С набережной донеслись звучные переливы большой шарманки, какие обыкновенно по вечерам возят по амстердамским улицам на тележках, влекомых медлительными пони.
— Могу лишь предположить, — возобновил беседу Сефарди, — что в вашем случае есть основания говорить о так называемом гипноидном, промежуточном между сном и явью, состоянии. Вероятно, то, что вы когда-то пережили во сне, потом без участия сознания вкралось под видом портрета в дневную жизнь и, так сказать, срослось с явью… Ничего страшного, не надо усматривать здесь какое-то отклонение от нормы, — успокоил он, заметив, что Пфайль выставил вперед ладони, будто хотел от чего-то защититься. — Подобные вещи случаются гораздо чаще, чем принято думать. Если бы докопаться до их истока… Тогда, я убежден, с наших глаз пала бы завеса и мы вступили бы в поток второй жизни, которую в теперешней ситуации можем вести только в глубоком сне, не осознавая этого, поскольку она протекает за пределами нашего физического существования и забывается на мостике, перекинутом между ночью и днем… То, что христианские мистики пишут о «втором рождении» или «духовном обновлении», без чего невозможно узреть «Царствие Небесное», представляется мне ни чем иным, как пробуждением спящего мертвым сном «я», пробуждением в мире, не зависимом от внешних чувств, одним словом — в «раю»…
Он достал из шкафа какую-то книгу и указал на одну из иллюстраций:
— Вот вам и смысл сказки о Спящей красавице, иначе я не могу истолковать эту старинную алхимическую иллюстрацию «второго рождения»: нагой человек, встающий из гроба, а рядом череп с горящей свечой на темени… Кстати, если уж речь зашла о христианских экстатиках, юфрау ван Дрейсен и я идем сегодня вечером на собрание, можно сказать, их последователей. Это будет происходить на Зейдейк. Любопытно, что и там является призрак оливково-зеленого цвета.
— На Зейдейк? — удивленно воскликнул Пфайль. — Помилуйте, это же квартал притонов! Над вами кто-то подшутил?
— Там уже не так скверно, как раньше. Я слышал, из всех злачных мест сохранился только матросский кабачок «У принца Оранского», а вообще там живут безобидные бедные мастеровые.
— И еще старый чудак со своей сестрой, сумасшедший коллекционер бабочек, некто Сваммердам{182}, который на досуге воображает себя царем Соломоном.

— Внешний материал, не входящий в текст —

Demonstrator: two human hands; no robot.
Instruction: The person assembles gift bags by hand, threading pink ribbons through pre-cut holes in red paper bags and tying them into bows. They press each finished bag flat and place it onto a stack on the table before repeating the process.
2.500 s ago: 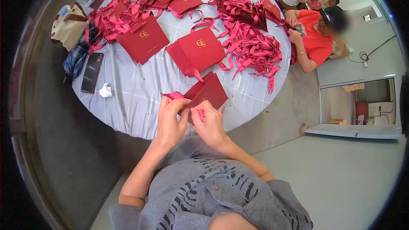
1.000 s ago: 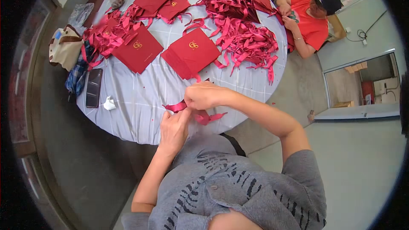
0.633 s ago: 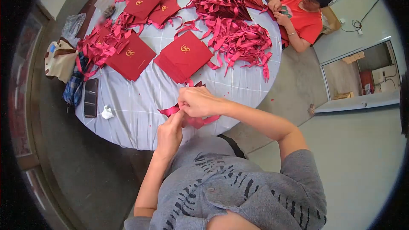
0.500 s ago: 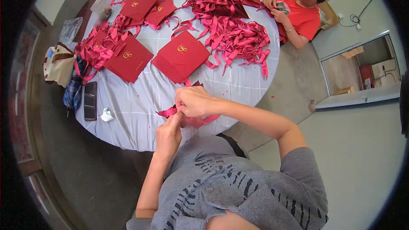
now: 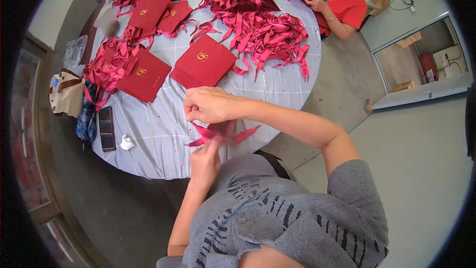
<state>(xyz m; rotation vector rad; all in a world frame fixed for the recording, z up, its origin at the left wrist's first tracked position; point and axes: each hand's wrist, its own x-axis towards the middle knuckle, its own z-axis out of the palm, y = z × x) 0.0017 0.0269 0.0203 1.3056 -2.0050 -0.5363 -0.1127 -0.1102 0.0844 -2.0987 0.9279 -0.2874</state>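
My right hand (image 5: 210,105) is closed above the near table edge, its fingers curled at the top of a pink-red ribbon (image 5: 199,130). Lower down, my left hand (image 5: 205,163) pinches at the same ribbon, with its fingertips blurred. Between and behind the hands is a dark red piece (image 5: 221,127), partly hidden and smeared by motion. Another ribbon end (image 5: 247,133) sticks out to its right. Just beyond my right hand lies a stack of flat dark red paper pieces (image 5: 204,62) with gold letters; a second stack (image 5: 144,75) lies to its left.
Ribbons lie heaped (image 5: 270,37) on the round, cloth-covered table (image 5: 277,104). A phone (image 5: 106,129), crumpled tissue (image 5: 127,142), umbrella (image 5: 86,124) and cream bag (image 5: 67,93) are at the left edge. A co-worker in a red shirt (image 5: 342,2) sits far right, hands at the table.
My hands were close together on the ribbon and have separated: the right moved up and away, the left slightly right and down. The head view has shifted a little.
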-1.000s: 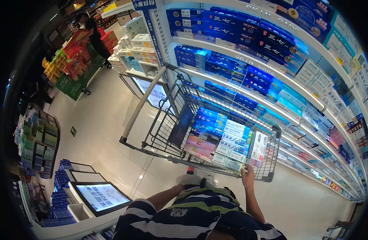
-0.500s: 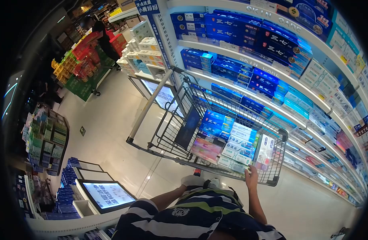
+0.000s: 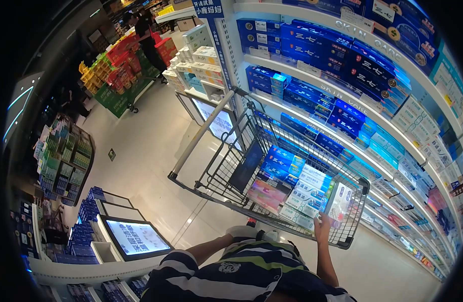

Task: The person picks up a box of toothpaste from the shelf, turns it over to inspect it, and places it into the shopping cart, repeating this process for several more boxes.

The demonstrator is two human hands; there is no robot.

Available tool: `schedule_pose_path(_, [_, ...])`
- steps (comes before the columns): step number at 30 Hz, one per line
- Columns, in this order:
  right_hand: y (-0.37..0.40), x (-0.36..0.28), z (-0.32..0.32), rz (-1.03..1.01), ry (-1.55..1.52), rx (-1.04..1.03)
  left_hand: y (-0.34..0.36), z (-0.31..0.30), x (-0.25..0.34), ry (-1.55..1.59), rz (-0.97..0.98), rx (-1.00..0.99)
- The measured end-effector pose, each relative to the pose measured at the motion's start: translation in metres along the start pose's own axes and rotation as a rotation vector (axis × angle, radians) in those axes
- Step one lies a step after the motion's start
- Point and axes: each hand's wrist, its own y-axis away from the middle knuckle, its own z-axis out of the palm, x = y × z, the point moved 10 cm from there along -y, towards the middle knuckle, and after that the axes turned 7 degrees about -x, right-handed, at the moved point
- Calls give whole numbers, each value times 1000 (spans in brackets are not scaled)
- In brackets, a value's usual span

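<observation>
A wire shopping cart [image 3: 226, 204] stands tilted across the view in front of me, its pale handle at the left. My right hand [image 3: 322, 227] is at the near side rim, fingers bent over the wire beside the packed boxes. Inside the cart lie blue toothpaste boxes [image 3: 280, 162], white-and-blue boxes [image 3: 309, 189], a pink pack [image 3: 265, 195] and a white carton [image 3: 339, 201] at the right end. My left forearm [image 3: 211, 249] crosses low in front of my striped shirt; its fingers are hidden.
Shelves [image 3: 312, 68] of boxed toothpaste run along the right. A lit screen [image 3: 135, 239] fronts a display at lower left. Farther off are a green rack [image 3: 65, 163], a green-and-red snack stand [image 3: 115, 95] and a person in dark clothes [image 3: 150, 43].
The cart, shelves and far displays sit slightly farther right in view, and most have dropped a little. My right hand stays at the same part of the cart's side.
</observation>
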Motion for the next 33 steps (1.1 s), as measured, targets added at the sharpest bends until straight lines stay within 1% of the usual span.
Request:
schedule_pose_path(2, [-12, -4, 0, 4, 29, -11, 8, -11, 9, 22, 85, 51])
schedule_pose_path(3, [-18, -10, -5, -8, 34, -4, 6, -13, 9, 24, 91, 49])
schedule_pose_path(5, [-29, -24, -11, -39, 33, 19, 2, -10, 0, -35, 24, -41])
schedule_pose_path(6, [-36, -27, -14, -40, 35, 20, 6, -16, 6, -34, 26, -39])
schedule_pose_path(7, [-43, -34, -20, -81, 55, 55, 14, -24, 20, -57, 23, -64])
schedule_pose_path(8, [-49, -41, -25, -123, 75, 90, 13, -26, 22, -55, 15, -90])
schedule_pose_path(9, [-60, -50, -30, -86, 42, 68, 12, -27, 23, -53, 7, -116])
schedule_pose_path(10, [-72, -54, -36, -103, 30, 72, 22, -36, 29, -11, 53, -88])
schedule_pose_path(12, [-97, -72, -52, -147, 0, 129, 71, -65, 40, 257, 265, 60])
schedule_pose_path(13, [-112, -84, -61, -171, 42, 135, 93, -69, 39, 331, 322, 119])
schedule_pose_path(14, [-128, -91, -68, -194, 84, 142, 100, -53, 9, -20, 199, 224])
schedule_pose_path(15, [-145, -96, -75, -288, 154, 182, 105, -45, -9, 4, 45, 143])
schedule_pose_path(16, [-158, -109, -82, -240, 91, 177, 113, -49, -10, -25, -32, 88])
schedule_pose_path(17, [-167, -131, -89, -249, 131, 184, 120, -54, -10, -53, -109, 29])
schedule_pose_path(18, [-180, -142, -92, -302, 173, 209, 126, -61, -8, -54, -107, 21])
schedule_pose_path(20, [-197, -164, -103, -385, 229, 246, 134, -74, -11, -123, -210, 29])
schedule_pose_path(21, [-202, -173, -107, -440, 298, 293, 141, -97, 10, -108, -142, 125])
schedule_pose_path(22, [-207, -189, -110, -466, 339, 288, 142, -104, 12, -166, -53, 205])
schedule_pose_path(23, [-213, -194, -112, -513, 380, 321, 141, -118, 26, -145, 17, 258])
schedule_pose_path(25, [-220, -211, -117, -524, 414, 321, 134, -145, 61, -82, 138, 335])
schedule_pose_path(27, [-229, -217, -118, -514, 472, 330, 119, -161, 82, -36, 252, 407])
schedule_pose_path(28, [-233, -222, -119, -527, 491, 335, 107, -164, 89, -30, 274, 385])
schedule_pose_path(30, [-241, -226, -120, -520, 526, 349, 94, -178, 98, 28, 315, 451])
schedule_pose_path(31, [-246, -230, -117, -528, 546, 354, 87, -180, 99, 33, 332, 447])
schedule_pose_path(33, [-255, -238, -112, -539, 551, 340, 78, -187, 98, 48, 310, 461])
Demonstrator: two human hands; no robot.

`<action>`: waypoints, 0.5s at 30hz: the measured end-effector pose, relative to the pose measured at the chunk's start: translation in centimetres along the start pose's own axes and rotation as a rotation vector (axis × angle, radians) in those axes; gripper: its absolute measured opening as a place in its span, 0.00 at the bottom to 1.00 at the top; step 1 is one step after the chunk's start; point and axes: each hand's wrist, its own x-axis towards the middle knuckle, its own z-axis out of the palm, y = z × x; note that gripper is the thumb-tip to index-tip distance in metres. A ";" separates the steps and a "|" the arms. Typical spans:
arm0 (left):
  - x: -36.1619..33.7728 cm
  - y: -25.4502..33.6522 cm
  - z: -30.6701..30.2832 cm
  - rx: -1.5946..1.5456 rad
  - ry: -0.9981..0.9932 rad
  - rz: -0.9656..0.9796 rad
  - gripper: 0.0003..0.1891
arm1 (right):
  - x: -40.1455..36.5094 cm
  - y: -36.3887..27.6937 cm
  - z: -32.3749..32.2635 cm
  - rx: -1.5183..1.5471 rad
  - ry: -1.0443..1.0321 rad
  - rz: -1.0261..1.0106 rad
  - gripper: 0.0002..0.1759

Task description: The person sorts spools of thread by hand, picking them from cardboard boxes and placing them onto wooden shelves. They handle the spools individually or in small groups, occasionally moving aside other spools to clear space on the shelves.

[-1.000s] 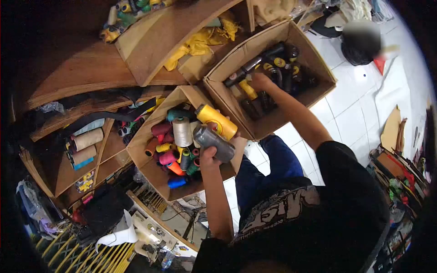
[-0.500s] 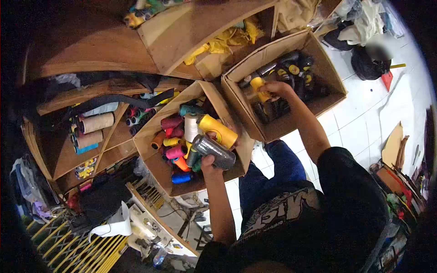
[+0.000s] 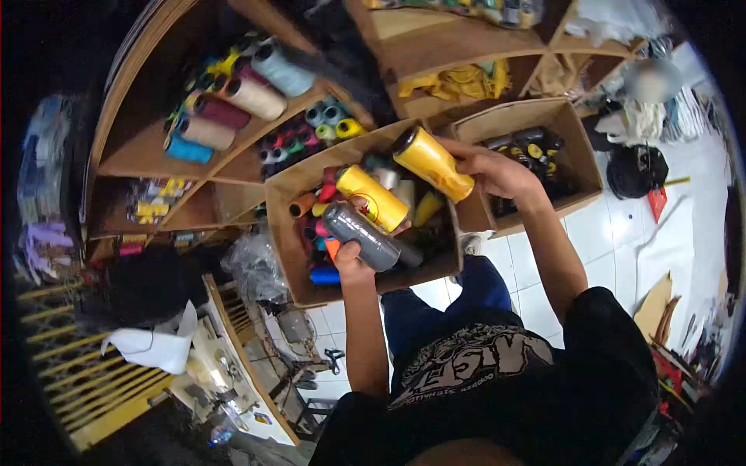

Он пригласил нас в гости, — с явной радостью вспомнила молодая дама, — мою тетушку, юфрау Буриньон, оттуда силой не вытянешь… Ну что вы скажете теперь? Хороши у меня связи?.. И во избежание недоразумений должна сказать, что она — почтенная дворянка, живет теперь при монастыре бегинок{183} и славится безмерным благочестием.
— Что я слышу? Ян Сваммердам еще жив? — Пфайль чуть не расхохотался. — Ему, должно быть, лет девяносто. Он еще не стер своих каучуковых подошв в два пальца толщиной?
— Вы его знаете? А что это, собственно, за человек? — спросила приятно удивленная ван Дрейсен. — Он и в самом деле пророк, как утверждает тетушка? Прошу вас, расскажите о нем.
— С удовольствием, если вам угодно позабавиться, юфрау. Правда, мне придется быть кратким и как бы заранее попрощаться с вами, иначе я опоздаю на следующий поезд. На всякий случай мое вам адьё. Но не ждите ничего ужасного и таинственного, история скорее комична.
— Тем лучше.
— Так вот, со Сваммердамом я познакомился еще в четырнадцать лет. Потом, естественно, потерял его из виду. Я был весьма своевольным сорванцом и с одержимостью увлекался всем на свете, кроме учебы, разумеется. Одно время моей стихией были террариумы и энтомология. Стоило только в зоомагазине появиться лягушке-быку или азиатской жабе величиной с дорожный баульчик, как они уже переходили в мои руки, а затем — в большой стеклянный ящик, в котором поддерживалась соответствующая температура.
По ночам из нашего дома доносилось такое кваканье, что в соседних домах захлопывались окна. А сколько насекомых требовалось этим прожорливым тварям! Я таскал им козявок мешками.
Тем, что у нас так мало мух, Голландия обязана моим заботам о пропитании амфибий.
Что касается, например, тараканов, то это зло искоренил я.